A scanning electron microscope shows two tracers of LIG on a polyimide film. Image used courtesy of James Tour of Rice University

A New Path Toward Writing Electronic Circuits 

To prove the viability of their concept, the researchers made tiny flexible humidity sensors directly fabricated on polyimide. These devices were then able to sense human breath in 250 milliseconds. 

“This is much faster than the sampling rate for most commercial humidity sensors and enables the monitoring of rapid local humidity changes that can be caused by breathing,” said Rice postdoctoral researcher Michael Stanford, lead author of the research team’s paper. 

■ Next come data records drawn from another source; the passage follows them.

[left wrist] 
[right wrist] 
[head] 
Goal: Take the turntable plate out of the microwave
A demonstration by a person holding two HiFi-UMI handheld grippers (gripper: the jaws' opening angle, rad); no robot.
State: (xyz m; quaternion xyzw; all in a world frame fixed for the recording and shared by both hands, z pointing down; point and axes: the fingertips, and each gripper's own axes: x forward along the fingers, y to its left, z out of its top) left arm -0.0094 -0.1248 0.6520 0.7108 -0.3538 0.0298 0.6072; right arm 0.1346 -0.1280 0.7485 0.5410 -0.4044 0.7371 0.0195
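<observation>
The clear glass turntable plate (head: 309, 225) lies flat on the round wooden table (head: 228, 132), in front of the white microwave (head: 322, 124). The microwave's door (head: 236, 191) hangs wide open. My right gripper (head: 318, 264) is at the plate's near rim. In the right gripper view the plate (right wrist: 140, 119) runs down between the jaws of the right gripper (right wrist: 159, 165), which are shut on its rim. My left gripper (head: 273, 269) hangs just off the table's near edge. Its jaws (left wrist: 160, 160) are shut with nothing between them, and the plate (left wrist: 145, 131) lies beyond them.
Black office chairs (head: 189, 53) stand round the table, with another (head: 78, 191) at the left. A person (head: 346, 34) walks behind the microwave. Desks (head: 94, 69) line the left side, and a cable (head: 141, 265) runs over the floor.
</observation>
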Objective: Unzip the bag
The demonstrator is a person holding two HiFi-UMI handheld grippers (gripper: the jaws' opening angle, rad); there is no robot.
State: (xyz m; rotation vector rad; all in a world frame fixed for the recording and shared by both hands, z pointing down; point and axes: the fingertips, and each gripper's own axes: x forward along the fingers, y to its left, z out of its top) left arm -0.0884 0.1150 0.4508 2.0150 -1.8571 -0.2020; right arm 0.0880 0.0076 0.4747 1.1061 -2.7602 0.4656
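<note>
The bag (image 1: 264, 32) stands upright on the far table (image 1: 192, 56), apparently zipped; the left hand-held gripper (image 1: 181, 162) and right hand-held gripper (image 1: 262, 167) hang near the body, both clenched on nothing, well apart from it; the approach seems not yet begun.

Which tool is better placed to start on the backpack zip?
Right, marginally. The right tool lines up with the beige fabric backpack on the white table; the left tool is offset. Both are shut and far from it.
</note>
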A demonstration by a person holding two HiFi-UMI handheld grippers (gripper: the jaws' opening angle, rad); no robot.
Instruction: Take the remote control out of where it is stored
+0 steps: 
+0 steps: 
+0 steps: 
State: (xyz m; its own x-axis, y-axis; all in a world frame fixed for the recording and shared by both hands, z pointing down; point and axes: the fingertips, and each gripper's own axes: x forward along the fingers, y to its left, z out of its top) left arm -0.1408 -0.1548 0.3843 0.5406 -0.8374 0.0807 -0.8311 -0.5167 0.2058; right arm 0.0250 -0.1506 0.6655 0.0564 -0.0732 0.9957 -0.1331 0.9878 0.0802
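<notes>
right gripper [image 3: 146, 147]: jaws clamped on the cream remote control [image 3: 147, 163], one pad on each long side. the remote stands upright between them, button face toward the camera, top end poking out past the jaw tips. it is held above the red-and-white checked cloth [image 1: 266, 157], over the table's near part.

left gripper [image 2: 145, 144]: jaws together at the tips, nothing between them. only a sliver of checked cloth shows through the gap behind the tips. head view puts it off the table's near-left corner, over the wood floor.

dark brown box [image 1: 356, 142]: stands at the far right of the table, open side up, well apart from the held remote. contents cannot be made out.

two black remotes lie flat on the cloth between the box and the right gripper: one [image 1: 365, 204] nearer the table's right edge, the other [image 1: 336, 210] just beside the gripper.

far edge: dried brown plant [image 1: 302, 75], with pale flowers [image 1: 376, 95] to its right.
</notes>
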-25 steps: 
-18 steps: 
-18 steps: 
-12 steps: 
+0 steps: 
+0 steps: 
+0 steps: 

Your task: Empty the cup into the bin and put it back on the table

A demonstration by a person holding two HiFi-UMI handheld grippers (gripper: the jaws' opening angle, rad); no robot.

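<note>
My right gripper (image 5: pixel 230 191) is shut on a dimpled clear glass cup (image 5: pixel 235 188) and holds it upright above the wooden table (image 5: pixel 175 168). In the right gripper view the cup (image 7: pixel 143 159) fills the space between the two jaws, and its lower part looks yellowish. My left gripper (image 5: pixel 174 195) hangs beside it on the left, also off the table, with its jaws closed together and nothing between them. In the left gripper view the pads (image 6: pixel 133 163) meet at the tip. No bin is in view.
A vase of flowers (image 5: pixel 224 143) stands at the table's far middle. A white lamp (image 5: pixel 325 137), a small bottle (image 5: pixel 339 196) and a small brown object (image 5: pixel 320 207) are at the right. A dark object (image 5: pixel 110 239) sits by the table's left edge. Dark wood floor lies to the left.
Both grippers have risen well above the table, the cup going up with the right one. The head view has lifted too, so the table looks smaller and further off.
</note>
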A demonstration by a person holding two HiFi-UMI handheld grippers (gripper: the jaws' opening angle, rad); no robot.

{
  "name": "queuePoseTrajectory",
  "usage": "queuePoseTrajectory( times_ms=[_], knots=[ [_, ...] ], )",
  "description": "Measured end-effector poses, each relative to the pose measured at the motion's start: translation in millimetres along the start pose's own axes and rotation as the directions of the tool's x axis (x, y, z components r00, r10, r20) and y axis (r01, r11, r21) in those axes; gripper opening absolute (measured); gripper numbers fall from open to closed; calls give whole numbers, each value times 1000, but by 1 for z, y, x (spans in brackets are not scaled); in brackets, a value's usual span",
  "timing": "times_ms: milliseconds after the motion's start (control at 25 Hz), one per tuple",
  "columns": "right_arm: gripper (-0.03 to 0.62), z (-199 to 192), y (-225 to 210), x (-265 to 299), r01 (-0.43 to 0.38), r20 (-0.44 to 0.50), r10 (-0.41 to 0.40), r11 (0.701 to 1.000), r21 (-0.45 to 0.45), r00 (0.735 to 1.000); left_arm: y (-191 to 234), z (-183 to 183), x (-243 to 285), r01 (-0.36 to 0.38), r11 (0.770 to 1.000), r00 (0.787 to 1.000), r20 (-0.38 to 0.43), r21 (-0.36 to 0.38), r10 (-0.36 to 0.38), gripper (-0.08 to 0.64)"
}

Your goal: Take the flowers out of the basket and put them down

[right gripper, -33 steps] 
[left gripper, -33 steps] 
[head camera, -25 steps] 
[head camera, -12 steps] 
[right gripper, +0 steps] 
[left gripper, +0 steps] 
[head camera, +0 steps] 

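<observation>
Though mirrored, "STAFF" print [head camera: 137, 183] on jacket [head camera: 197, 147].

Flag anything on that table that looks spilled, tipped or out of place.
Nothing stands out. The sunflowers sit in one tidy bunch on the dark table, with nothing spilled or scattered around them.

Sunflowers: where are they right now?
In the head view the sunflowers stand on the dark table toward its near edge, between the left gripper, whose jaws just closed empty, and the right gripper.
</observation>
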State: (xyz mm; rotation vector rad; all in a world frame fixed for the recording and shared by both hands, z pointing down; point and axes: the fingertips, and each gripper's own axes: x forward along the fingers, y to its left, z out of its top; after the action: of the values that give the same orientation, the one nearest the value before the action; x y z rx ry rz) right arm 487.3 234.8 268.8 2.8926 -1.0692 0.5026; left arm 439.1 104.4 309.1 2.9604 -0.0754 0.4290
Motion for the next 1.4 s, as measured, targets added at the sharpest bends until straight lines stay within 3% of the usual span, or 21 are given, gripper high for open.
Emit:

The 405 nm laser is mounted on a scanning electron microscope (SEM) and burns the top five microns of the polymer. This writes graphene features as small as 12 microns. 

The Rice team believes that this new LIG process could offer a new path toward writing electronic circuits into flexible materials such as clothing. 

“The LIG process will allow graphene to be directly synthesized for precise electronics applications on surfaces,” added Stanford. With growing interest in the LIG process for use in flexible electronics and sensors, further refinement of this process will expand its utility and potentially see it being used in a range of flexible electronics across all industries.